Gespannt folgten ihm die anderen Kinder. »Das ist aber noch nicht alles«, flüsterte Streithahn dem Schlaumeier ins Ohr. » Dort ist der Pförtner, und der hat seine eigene Frage: Wer hat euch die Erlaubnis gegeben? » Bubi ist irgendwie komisch heute. Mal sehen, was er darauf sagt.«
Bald kamen die Kinder am Tor des Parks an. Ein böser Mann von furchterregender Gestalt versperrte ihnen den Weg.
»He, wohin des Wegs, ihr kleinen Strolche?
« Bubi trat vor.
»In den Park, Karussell fahren.«
Den Pförtner verblüffte diese einfache Antwort, und er war sich nicht sicher, ob er zornig werden oder lauthals lachen sollte.
»Wer sind eigentlich deine Eltern? Gehorchst du ihnen? Und überhaupt, von wem hast du eine Erlaubnis bekommen? Was hast du dazu zu sagen?«
»Dass ich nicht verpflichtet bin, dir zu antworten«, sagte Bubi ruhig.
Der Pförtner erstarrte. Zum ersten Mal hatte er die richtige Antwort bekommen. Woher konnte dieses kleine Kind das wissen? Sprachlos öffnete der Pförtner den Kindern das Tor und sah ihnen noch lange erstaunt hinterher.
Während sich die Kinder behutsam dem Karussell näherten, kam der Aufseher ihnen entgegen.
»Was wollt ihr, Kinder?«
»Karussell fahren«, antwortete Bubi.
»Wozu?«, erkundigte sich der Alte wie gewöhnlich.
»Zu gar nichts, einfach so«, entgegnete Bubi, ohne zu zögern.
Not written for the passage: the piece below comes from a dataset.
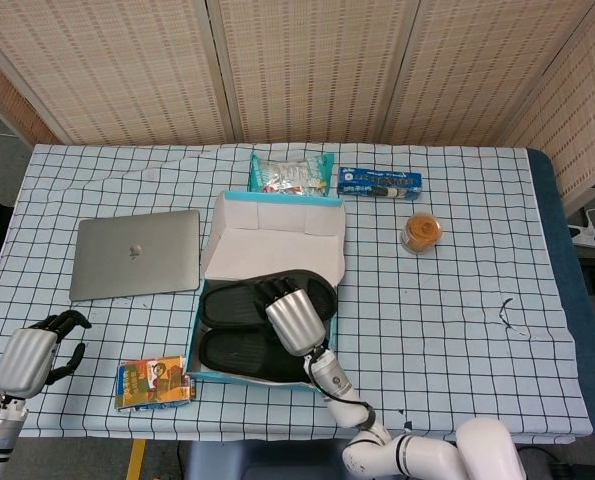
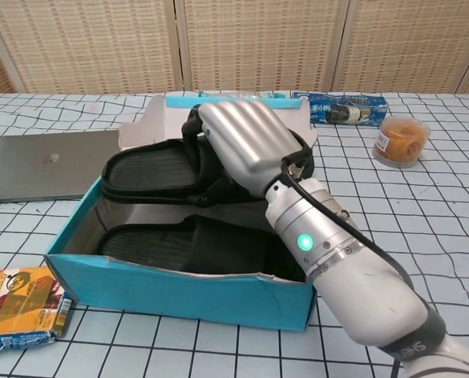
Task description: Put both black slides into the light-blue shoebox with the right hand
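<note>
The light-blue shoebox [image 1: 195, 345] [image 2: 171, 287] stands open at the table's front middle, its white lid [image 1: 272, 238] folded back. Both black slides are in it. The near slide [image 1: 239, 352] [image 2: 187, 244] lies flat on the box floor. The far slide [image 1: 229, 303] [image 2: 147, 169] sits higher, along the back of the box. My right hand [image 1: 295, 320] [image 2: 246, 146] reaches into the box and grips the far slide's strap, hiding most of it. My left hand [image 1: 32, 355] hangs at the table's front left corner, holding nothing, fingers apart.
A grey laptop [image 1: 137, 253] [image 2: 45, 161] lies left of the box. A snack pack [image 1: 157, 382] [image 2: 21, 303] sits at the front left. Behind the box are a snack bag [image 1: 292, 173], a blue biscuit box [image 1: 379, 183] [image 2: 348, 110] and an orange tub [image 1: 421, 232] [image 2: 401, 139].
</note>
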`<action>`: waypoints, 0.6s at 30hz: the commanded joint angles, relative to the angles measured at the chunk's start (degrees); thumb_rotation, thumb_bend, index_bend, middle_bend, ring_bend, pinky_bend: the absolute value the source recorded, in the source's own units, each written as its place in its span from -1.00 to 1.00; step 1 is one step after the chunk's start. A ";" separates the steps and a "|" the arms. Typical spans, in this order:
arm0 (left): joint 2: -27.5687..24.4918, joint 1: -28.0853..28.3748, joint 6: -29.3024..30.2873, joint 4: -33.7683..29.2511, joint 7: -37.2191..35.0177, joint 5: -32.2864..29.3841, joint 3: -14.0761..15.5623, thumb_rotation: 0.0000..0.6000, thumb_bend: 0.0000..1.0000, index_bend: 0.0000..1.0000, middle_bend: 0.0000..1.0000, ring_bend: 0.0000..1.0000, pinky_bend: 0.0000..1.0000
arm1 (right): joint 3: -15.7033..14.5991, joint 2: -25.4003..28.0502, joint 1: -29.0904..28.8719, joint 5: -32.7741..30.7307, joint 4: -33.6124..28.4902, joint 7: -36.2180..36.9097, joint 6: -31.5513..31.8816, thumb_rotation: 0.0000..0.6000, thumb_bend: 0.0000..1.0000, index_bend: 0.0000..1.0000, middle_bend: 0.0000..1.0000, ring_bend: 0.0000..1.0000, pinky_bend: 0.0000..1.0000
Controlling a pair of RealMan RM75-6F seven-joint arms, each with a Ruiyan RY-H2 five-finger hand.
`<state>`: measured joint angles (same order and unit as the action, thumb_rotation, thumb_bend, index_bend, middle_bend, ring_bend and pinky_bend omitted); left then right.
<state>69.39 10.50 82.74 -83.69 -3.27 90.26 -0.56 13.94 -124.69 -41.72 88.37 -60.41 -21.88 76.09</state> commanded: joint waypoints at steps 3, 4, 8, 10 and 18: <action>-0.02 0.01 0.16 0.02 0.09 0.21 0.03 1.00 -0.09 -0.22 -0.36 -0.24 0.19 | -0.87 -0.17 1.04 -2.06 -2.64 -4.65 -1.66 1.00 -0.75 0.35 0.39 0.33 0.34; 0.01 -0.01 0.13 0.08 0.12 0.13 0.01 1.00 -0.09 -0.22 -0.36 -0.24 0.19 | -1.36 -0.16 1.40 -2.32 -2.72 -5.45 -1.89 1.00 -0.74 0.35 0.39 0.33 0.34; -0.03 -0.01 0.01 -0.06 0.00 -0.09 -0.05 1.00 -0.09 -0.22 -0.36 -0.24 0.20 | -2.54 -0.36 2.94 -3.55 -2.49 -6.46 -2.27 1.00 -0.74 0.35 0.39 0.33 0.34; -0.01 -0.02 0.13 0.02 0.12 0.07 -0.01 1.00 -0.09 -0.22 -0.36 -0.24 0.20 | -2.90 -0.24 3.55 -4.27 -2.66 -6.75 -2.78 1.00 -0.73 0.35 0.39 0.33 0.34; 0.04 0.01 0.16 0.05 0.27 0.18 0.02 1.00 -0.09 -0.22 -0.35 -0.24 0.20 | -4.34 1.16 4.84 -5.31 -0.71 -3.89 -5.32 1.00 -0.73 0.11 0.33 0.16 0.28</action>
<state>69.43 10.51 82.88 -83.66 -3.02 90.41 -0.56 9.81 -124.02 -37.09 83.43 -61.48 -26.93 71.65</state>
Der Aufseher blickte ihn mit unverhohlener Neugier an.
»Nun, aber warum?« »Weil ich Gottes Sohn bin.«
Augenblicklich war es mucksmäuschenstill. Die Kinder hielten ungläubig inne, dann begannen sie, vor Freude zu hüpfen, und riefen laut: »Wir sind Kinder Gottes! Wir sind Kinder Gottes!«
Von da an stellte ihnen niemand mehr solche Fragen. Irgendwie war allen alles klar, ohne jegliche Erklärung. Der Aufseher, der über das ganze Gesicht strahlte, spendierte jedem der Kinder ein Eis und lud sie ein, sich einen Sitzplatz auf dem Karussell auszusuchen.
Seltsamerweise fand jeder für sich einen Platz nach seinem Geschmack, ohne dass - wie sonst - ein Streit entbrannte. Prahlliese nahm das Pferdchen, Junkerhannes das Auto, Streithahn die Lok, Schlaumeier das Raumschiff und Heulsuse das Schiff.
Das Karussell drehte sich. Und dann geschah ein Wunder: Die vorigen Rollen waren irgendwie verschwunden, die Masken waren von den Gesichtern der Kinder gleichsam abgefallen. Die Kinder hatten aufgehört, irgendjemand zu sein, und waren einfach nur noch sie selbst.